A new highway linking Kingston and the resort town of Ocho Rios was opened at the beginning of 2016. However, A1, A2, and A3 highways remain the primary links between the most important cities and tourist destinations on the island. Most of these roads are not comparable to American highways, and road conditions can be hazardous due to disrepair, inadequate signage and poor traffic control markings. The B highways and rural roads are often very narrow and frequented by large trucks, buses, pedestrians, cyclists, and open range livestock. Highways are traveled at high speeds, but are not limited-access. Nighttime driving is especially dangerous and should be avoided whenever possible. U.S. Embassy personnel are prohibited from driving at night outside of the cities of Kingston, Ocho Rios, Montego Bay, and Negril.
Jamaica’s official language is English, but there is a local dialect known as patois.

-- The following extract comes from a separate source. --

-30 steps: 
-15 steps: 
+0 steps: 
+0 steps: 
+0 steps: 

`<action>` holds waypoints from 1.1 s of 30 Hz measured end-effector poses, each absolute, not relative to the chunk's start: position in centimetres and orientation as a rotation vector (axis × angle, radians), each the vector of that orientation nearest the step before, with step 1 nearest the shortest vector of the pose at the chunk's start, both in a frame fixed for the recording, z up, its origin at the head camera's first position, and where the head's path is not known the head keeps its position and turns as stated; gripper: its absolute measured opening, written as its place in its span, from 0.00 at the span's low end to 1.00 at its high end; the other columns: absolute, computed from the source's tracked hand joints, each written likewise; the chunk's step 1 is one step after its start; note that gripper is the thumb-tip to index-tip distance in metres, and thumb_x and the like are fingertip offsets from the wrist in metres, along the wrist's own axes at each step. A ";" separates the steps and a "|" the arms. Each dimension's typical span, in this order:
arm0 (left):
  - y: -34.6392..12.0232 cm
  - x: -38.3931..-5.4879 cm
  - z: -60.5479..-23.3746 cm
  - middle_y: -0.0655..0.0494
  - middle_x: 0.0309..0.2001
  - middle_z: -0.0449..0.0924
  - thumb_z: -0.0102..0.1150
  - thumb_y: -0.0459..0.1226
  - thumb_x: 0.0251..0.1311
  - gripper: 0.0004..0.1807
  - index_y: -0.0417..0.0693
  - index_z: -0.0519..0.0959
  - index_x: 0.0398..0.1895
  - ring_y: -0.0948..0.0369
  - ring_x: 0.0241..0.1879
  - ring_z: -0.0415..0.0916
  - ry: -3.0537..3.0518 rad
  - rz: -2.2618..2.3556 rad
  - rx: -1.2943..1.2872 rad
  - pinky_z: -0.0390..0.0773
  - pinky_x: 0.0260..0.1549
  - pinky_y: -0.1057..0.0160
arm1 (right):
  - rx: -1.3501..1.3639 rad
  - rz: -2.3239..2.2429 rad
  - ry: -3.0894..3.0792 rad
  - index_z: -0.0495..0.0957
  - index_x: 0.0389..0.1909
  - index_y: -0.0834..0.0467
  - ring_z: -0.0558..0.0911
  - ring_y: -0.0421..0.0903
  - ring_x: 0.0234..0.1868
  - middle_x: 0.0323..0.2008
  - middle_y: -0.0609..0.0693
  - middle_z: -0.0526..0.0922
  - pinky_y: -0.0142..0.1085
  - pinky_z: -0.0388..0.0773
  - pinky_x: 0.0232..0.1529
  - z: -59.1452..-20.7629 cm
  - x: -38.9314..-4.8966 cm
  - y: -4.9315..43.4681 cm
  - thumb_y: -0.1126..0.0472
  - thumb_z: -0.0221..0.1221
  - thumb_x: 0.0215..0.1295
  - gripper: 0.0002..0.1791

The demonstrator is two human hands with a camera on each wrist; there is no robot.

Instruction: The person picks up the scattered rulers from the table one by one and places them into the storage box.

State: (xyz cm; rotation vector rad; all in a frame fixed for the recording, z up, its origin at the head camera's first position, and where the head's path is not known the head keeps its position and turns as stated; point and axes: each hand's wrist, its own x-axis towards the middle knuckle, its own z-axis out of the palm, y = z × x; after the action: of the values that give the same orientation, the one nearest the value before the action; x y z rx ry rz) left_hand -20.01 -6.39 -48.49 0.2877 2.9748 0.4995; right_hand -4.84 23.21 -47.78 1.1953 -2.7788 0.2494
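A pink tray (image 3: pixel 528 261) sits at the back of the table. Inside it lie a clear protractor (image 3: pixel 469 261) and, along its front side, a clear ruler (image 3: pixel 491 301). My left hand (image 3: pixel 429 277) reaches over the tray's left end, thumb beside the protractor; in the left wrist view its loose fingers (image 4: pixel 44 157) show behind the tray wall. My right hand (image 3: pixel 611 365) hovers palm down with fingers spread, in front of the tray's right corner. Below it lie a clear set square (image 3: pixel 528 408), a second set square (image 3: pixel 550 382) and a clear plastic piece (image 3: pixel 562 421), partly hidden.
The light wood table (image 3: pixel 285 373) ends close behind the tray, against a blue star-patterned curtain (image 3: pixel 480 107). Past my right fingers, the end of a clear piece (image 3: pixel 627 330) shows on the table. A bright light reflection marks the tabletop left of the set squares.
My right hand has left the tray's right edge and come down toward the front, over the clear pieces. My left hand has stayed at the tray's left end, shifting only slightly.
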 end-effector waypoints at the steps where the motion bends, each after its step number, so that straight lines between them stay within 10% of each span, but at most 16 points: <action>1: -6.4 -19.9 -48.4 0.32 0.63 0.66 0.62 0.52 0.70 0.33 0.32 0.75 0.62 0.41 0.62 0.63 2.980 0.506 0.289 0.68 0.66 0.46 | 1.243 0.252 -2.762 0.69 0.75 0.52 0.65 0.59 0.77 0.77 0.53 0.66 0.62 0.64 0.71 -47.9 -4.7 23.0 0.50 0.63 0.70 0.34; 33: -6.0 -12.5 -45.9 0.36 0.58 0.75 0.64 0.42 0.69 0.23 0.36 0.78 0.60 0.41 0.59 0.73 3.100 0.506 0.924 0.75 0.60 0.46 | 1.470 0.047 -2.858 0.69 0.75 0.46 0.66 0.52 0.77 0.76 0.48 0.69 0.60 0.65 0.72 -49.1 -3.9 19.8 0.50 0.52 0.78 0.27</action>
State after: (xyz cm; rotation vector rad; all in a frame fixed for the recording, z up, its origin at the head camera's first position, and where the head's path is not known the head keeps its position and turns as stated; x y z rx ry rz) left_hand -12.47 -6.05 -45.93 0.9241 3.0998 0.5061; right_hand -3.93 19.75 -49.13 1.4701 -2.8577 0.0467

Jamaica has a number of public and private hospitals. Most public hospitals have deteriorated over time due to underinvestment. One major public hospital operates a private wing, which provides more personalized services and a Spanish chain currently operates a private hospital in Montego Bay. While there is significant room for improvement, the existing state of the health sector compares favorably with other developing countries. Apart from the recent introduction of mosquito borne diseases and COVID-19, the Embassy is not aware of any potential health risks of which businesspersons should be notified.
Local Time, Business Hours and Holidays
The normal working day for government offices and factories is 8:30 a.m. to 5:00 p.m. Monday through Thursday, and 8:30 a.m. to 4:00 p.m. on Fridays. Government offices are generally closed on Saturday and Sunday. Almost all commercial businesses are open on Saturday, but only few open on Sunday. Jamaica is on Eastern Standard Time (EST) year-round and does not observe daylight savings time (DST).
Holidays observed in Jamaica are the following:
New Year’s Day January 1
Ash Wednesday Variable
Good Friday Variable
Easter Monday Variable
National Labor Day May 23
Emancipation Day August 1
Independence Day August 6
National Heroes Day October (Variable)
Christmas Day December 25
Boxing Day December 26
Temporary Entry of Materials or Personal Belongings
Those who wish to bring in items temporarily such as software, exhibit material, etc., are required to identify the items at Customs, pay the required duty and General Consumption Tax (as security), and collect a refundable revenue deposit receipt. On exit from the country, the Customs authority refunds the entire amount paid as security. When importing machinery for between three and six months, the above procedure applies in addition to a completed Customs Form C25. Laptop computers can be brought in duty free.